#### Instructions to follow:
Among the lines of the records below, copy those that hold the word "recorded".

#### Exercise material:
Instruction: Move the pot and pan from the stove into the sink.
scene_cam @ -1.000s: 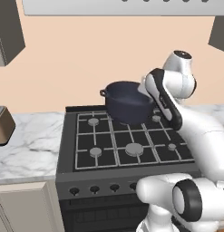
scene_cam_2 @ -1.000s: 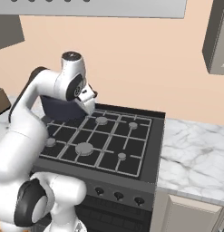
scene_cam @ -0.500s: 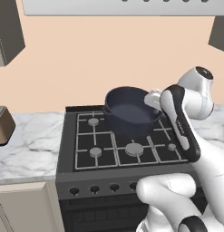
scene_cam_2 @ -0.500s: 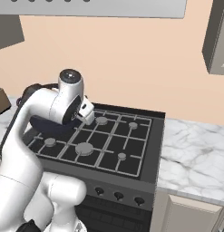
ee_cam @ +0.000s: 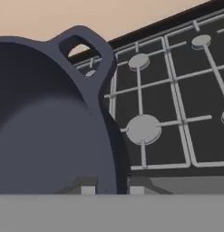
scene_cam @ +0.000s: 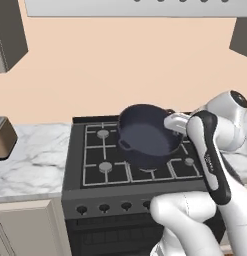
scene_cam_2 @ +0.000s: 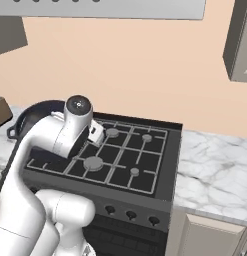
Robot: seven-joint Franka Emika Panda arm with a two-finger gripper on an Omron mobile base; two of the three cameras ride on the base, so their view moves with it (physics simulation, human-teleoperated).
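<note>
Four burners show on the stove point(scene_cam: 137, 162), which takes up the centre of the left base frame, white marble counter point(scene_cam: 30, 160) at its left. The pot point(scene_cam: 145, 135) hangs tilted above the grates at frame centre, clear of them. The end effector point(ee_cam: 111, 188), bottom centre of the hand frame, is clenched on the pot's rim.

Both base views face the stove point(scene_cam: 140, 165); hand view sits close.
</note>
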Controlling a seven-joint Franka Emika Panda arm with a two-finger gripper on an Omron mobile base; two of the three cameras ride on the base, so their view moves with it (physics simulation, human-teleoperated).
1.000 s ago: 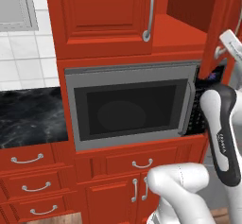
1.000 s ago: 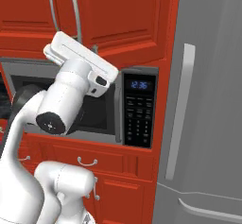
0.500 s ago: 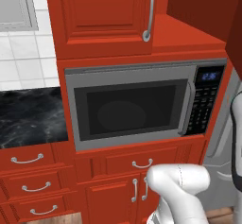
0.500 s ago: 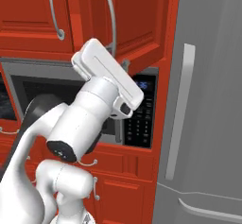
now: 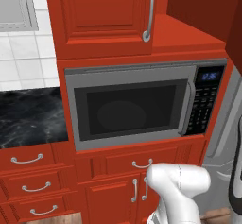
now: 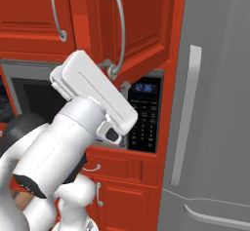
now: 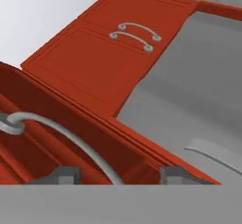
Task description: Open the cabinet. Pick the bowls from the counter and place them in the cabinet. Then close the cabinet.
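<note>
Fridge: one tall grey fridge (image 6: 215, 103) at the right, with one long pale handle.
Cabinet: one red wall cabinet (image 5: 104, 15) with two raised-panel doors and two curved silver handles (image 6: 117, 30); it hangs above the microwave, and its right door stands swung out from the front, seen in the right base view.
Microwave: one grey microwave (image 5: 137, 107) under the cabinet, door shut, keypad at its right.
Bench: one black veined bench (image 5: 28, 116) at the left, bare where it shows; three red drawers beneath it.
Arm: one white arm, raised, its hand (image 6: 95, 96) tilted up toward the right door's handle.
Tool: one tool (image 7: 116, 173), two dark tips set apart, the curved handle running down between them; whether they touch it cannot be told.
</note>
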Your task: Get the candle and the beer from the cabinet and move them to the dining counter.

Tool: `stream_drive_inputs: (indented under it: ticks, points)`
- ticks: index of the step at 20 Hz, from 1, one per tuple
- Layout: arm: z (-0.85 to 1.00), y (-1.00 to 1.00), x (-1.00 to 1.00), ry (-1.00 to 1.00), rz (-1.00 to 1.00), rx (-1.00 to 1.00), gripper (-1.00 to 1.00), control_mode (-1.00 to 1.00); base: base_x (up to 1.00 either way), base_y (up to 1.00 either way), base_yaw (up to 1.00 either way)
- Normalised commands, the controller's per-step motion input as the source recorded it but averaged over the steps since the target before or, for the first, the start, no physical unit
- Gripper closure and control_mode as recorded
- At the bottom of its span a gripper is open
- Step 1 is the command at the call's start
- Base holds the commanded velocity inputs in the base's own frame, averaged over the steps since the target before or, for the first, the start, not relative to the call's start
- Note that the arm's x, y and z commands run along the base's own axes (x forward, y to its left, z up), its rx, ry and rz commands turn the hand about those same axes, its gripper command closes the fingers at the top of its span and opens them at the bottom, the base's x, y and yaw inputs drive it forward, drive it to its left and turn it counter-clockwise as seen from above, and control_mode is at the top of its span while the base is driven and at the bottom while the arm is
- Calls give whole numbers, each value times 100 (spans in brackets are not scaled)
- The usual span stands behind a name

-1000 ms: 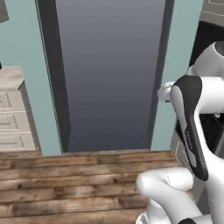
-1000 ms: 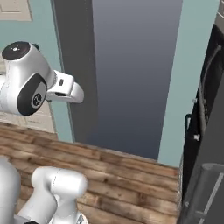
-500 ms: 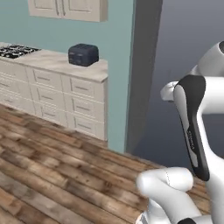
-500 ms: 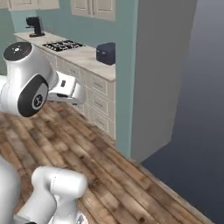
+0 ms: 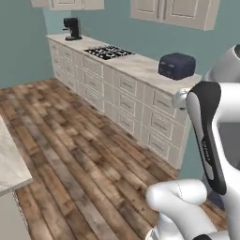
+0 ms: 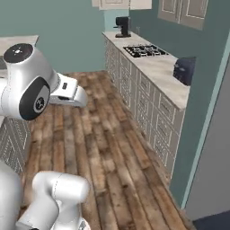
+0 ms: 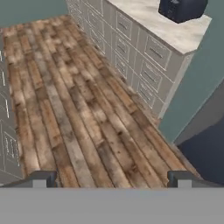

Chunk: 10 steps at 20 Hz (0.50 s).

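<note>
Gripper [image 7: 112, 177] spread wide and empty at the hand view's bottom edge — over plank floor [image 7: 74, 109], beige wall cabinet [image 5: 174, 11] in the upper right of the left base view, doors closed — dark toaster [image 5: 176, 65] below it.

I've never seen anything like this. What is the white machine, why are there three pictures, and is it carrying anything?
It is a computer-rendered kitchen with a white robot arm on a driving base. Two pictures come from cameras on the base, behind the arm to its left and right, so you see the same room from two sides. The third comes from a camera on the arm's hand, looking past its tool, whose two dark tips stand wide apart with nothing between them: it carries nothing.

Along the teal wall runs a worktop with drawers. On it stand a dark toaster, a gas hob and a black coffee machine. Above hang beige wall cabinets with closed doors. The floor is wooden planks.
</note>
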Motion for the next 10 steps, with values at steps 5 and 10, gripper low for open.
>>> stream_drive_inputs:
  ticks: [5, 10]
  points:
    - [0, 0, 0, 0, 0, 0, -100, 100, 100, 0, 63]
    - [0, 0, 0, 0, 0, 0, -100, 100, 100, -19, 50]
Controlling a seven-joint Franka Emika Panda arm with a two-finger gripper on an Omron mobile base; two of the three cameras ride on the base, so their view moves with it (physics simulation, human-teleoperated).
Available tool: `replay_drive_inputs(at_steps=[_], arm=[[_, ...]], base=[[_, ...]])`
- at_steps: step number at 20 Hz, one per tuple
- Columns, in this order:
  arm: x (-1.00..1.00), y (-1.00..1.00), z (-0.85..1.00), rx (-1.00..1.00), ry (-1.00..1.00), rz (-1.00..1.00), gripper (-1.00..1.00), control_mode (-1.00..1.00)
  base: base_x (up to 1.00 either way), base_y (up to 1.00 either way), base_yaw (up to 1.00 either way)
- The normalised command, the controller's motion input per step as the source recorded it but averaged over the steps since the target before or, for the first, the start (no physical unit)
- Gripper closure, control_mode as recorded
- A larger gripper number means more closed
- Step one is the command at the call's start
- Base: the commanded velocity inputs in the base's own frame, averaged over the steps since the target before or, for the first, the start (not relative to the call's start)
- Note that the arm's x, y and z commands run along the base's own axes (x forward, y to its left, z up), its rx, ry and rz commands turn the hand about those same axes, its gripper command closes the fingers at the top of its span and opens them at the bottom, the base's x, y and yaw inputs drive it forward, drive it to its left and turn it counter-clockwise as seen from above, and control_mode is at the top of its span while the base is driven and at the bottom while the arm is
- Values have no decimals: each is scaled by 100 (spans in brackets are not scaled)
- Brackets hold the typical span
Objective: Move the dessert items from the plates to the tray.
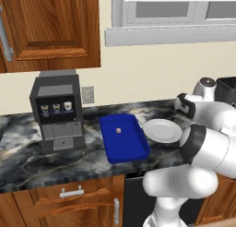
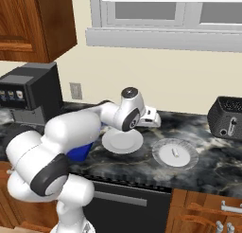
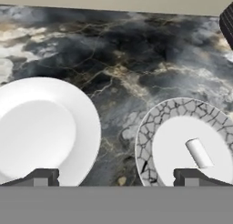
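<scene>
One dessert bit is done with: the tan cube (image 1: 119, 129) sits inside the blue tray (image 1: 131, 150), and the plain white plate (image 3: 86, 123) looks bare. What's left, as I read it, is the white stick (image 3: 199, 153), lying on the grey rimmed plate (image 3: 154, 123).

The gripper (image 3: 116, 177) hovers above the marble counter (image 3: 123, 59), aimed at the gap between the two plates. Its fingers (image 3: 41, 176) are spread as wide as they go and hold nothing, touch nothing. The white plate lies under the left tip, while the stick lies just above the right tip, a little to its outer side, so it sits off-centre from the span of the fingers.

So the step in hand is the approach to the second piece. The next move calls for sliding the hand sideways toward the grey plate until the stick falls between the tips, then coming down. From the right base view the hand (image 2: 150, 118) seems well clear of the plates, though how high is hard to judge.
</scene>
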Motion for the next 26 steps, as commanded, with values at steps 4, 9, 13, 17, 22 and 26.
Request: replay_drive_inputs(at_steps=[4, 9, 13, 17, 22, 26], arm=[[0, -32, -16, 0, 0, -1, -100, -100], [0, -42, -25, 0, 0, -2, -100, -100], [0, -53, -14, 0, 0, -3, -100, -100], [0, -59, 0, 0, 0, -4, -100, -100], [-12, -47, -8, 0, 0, 0, -100, -100], [-20, -16, -10, 0, 0, 1, -100, -100]], base=[[0, 0, 0], [0, 0, 0], [0, 0, 0], [0, 0, 0], [0, 0, 0], [0, 0, 0]])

#### Answer for the task:
- Normalised commands, the controller's per-step motion input as the source recorded it but averaged over the steps since the target before or, for the first, the start, no physical unit
- Gripper closure and control_mode as recorded
- The normalised command, the controller's motion input per step as the source recorded it but averaged over the steps since the target before or, for the first, the start (no physical unit)
- Gripper closure, control_mode as recorded

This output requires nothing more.